(Task objective): Show all lines from the material that carry the word "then".

*** Records for processing Section Begins ***

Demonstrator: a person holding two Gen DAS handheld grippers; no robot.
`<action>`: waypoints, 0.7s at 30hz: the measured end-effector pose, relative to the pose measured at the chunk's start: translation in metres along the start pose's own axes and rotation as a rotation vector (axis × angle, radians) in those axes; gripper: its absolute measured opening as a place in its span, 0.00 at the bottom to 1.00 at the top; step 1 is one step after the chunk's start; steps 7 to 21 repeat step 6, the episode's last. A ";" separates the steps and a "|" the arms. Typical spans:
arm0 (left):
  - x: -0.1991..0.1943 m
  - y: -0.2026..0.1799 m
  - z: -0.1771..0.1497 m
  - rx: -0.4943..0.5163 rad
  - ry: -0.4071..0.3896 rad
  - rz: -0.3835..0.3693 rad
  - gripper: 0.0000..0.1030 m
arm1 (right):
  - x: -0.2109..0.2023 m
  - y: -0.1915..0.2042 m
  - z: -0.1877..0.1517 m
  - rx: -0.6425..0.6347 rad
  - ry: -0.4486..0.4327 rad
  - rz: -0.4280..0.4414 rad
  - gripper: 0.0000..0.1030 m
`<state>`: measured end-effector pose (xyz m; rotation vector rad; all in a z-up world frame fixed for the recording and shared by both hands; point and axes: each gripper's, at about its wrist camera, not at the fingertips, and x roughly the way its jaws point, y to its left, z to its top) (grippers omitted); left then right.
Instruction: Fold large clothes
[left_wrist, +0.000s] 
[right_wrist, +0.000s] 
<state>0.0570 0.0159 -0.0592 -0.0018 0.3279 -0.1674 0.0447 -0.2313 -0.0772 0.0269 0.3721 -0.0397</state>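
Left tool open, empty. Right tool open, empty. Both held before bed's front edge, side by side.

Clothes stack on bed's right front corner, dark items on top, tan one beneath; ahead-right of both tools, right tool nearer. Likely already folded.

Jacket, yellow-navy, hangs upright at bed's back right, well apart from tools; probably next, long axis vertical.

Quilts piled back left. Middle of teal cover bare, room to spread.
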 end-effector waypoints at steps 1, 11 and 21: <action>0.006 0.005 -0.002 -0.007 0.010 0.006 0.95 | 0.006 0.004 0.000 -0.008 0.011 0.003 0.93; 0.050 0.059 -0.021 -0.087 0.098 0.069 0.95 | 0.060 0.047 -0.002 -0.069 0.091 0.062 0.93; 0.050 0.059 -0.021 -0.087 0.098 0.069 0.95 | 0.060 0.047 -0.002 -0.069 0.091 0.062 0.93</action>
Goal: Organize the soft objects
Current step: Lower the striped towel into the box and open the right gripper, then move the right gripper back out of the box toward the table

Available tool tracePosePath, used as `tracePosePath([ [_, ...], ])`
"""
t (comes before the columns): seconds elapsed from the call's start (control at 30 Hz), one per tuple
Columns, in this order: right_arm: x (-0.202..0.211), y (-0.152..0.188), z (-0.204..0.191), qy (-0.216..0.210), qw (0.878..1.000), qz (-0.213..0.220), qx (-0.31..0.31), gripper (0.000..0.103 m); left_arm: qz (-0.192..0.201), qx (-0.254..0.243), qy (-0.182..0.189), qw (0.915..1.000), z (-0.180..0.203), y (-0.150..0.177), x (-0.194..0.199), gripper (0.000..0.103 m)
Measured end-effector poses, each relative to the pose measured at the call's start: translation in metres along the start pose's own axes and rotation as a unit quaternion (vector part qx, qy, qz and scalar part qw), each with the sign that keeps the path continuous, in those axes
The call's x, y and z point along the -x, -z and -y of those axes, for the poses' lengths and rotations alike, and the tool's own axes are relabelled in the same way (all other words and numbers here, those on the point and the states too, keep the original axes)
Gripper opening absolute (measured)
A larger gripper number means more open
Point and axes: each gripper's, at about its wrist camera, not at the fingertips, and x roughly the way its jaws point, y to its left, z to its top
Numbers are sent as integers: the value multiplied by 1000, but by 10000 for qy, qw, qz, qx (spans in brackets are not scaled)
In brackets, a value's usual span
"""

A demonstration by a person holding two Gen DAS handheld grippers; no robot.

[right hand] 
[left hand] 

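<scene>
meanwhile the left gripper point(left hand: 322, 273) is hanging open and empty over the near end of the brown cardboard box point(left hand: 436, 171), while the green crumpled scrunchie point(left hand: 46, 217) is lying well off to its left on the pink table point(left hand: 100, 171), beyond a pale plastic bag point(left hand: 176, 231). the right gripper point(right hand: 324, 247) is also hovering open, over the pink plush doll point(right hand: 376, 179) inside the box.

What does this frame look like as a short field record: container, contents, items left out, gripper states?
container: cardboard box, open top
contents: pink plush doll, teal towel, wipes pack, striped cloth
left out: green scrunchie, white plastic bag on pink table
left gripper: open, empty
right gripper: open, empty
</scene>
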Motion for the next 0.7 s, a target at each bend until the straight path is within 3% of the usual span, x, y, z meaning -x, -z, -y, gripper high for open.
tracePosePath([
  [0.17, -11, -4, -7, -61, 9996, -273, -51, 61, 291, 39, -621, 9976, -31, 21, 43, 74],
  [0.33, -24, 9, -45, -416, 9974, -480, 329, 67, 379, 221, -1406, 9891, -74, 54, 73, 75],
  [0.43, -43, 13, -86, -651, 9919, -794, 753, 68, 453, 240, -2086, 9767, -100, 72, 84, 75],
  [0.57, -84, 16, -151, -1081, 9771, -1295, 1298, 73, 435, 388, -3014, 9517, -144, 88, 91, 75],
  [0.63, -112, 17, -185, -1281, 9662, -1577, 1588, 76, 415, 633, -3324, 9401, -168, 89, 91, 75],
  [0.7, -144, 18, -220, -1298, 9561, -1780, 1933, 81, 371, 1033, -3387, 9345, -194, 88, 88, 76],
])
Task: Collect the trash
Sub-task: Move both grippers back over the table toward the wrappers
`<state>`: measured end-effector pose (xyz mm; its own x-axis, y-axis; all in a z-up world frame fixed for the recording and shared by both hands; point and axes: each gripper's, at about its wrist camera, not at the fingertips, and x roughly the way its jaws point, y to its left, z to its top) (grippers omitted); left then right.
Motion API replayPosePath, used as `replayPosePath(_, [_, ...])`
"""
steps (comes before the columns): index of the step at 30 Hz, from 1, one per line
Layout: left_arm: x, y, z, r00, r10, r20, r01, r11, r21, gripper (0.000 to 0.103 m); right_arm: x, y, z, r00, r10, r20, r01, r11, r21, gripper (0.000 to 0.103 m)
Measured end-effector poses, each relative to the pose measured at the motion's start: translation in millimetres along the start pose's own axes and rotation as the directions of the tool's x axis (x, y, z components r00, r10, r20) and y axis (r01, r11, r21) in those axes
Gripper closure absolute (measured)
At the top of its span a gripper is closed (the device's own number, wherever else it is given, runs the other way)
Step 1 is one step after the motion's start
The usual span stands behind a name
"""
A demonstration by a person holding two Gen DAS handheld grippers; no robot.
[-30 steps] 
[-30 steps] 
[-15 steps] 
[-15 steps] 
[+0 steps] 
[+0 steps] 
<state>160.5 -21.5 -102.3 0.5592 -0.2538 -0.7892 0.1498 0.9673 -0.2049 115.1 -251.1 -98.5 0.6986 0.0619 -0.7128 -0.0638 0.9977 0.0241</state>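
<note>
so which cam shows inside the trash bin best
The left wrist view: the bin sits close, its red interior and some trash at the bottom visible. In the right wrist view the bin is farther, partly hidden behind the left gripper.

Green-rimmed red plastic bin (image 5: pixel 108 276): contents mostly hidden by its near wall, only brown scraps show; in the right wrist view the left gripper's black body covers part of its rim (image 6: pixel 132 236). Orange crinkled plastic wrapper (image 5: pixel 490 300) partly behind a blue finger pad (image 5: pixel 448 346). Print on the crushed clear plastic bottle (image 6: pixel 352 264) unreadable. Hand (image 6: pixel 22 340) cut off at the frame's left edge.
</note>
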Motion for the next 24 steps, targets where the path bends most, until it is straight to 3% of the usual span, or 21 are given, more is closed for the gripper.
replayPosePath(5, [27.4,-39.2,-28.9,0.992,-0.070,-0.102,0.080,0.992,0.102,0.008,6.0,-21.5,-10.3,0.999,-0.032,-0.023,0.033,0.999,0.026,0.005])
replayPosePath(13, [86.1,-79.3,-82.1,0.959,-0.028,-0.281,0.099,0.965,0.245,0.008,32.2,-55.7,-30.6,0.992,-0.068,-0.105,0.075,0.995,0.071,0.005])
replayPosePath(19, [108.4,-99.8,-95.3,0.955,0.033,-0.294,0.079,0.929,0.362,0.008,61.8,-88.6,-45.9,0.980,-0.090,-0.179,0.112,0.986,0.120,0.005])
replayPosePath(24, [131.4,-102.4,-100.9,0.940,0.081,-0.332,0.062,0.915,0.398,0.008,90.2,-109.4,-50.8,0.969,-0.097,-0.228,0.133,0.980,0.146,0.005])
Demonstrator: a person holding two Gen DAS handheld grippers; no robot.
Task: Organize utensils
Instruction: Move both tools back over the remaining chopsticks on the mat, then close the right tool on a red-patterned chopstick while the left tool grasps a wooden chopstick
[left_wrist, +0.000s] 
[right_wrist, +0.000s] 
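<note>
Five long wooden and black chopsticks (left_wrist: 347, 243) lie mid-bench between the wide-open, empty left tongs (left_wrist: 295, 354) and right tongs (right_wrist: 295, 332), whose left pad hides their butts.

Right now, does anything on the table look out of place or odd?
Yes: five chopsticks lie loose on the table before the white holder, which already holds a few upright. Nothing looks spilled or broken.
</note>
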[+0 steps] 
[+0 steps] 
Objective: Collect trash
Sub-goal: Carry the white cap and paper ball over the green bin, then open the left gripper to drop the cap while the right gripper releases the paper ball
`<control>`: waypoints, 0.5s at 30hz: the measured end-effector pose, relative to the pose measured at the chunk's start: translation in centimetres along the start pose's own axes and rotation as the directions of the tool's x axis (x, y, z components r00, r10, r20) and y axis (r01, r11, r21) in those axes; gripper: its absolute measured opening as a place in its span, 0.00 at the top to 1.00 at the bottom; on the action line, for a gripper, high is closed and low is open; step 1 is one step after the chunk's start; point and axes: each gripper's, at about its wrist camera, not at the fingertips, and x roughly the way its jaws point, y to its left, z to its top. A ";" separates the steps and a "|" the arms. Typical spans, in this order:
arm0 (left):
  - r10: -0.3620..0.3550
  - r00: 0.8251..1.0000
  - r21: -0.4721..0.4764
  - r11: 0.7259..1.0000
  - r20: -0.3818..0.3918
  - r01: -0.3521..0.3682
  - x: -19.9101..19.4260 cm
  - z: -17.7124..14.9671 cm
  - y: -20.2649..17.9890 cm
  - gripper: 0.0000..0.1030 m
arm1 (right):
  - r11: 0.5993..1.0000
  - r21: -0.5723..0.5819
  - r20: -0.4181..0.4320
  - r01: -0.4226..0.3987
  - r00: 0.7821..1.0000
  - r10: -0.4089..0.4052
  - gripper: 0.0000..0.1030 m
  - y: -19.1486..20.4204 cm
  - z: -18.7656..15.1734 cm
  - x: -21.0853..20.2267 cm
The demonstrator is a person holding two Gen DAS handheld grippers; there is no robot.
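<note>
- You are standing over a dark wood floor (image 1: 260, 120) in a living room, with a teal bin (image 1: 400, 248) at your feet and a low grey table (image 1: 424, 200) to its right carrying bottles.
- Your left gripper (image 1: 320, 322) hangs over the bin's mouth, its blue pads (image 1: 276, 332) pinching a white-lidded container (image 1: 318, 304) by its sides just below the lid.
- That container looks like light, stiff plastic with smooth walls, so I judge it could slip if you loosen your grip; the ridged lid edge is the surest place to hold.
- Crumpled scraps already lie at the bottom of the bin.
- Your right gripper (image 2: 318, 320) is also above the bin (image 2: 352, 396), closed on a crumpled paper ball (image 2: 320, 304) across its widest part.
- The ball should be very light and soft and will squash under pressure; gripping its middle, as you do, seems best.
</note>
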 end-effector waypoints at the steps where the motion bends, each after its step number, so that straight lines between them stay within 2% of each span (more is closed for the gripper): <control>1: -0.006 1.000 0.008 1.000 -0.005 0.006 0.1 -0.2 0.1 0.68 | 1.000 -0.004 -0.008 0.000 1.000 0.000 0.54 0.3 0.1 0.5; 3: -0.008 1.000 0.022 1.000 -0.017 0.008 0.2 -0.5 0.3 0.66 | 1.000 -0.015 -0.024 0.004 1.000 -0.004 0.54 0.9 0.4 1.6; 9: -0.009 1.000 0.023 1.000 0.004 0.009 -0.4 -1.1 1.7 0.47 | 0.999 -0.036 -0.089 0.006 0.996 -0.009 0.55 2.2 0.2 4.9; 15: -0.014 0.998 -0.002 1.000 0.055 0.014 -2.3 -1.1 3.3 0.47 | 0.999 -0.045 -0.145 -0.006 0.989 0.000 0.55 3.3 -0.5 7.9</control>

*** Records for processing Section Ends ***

(Your response):
`<state>`: measured end-effector pose (xyz m; rotation vector rad; all in a z-up world frame fixed for the recording and shared by both hands; point and axes: each gripper's, at about its wrist camera, not at the fingertips, and x roughly the way its jaws point, y to its left, z to its top) (grippers omitted); left then right.
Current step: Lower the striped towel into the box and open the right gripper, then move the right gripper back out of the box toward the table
`<state>`: measured end-effector pose (xyz mm; its own x-axis, y-axis; all in a z-up world frame fixed for the recording and shared by both hands; point and axes: each gripper's, at about its wrist camera, not at the fingertips, and x roughly the way its jaws point, y to its left, z to its top) (grippers omitted); left then right.
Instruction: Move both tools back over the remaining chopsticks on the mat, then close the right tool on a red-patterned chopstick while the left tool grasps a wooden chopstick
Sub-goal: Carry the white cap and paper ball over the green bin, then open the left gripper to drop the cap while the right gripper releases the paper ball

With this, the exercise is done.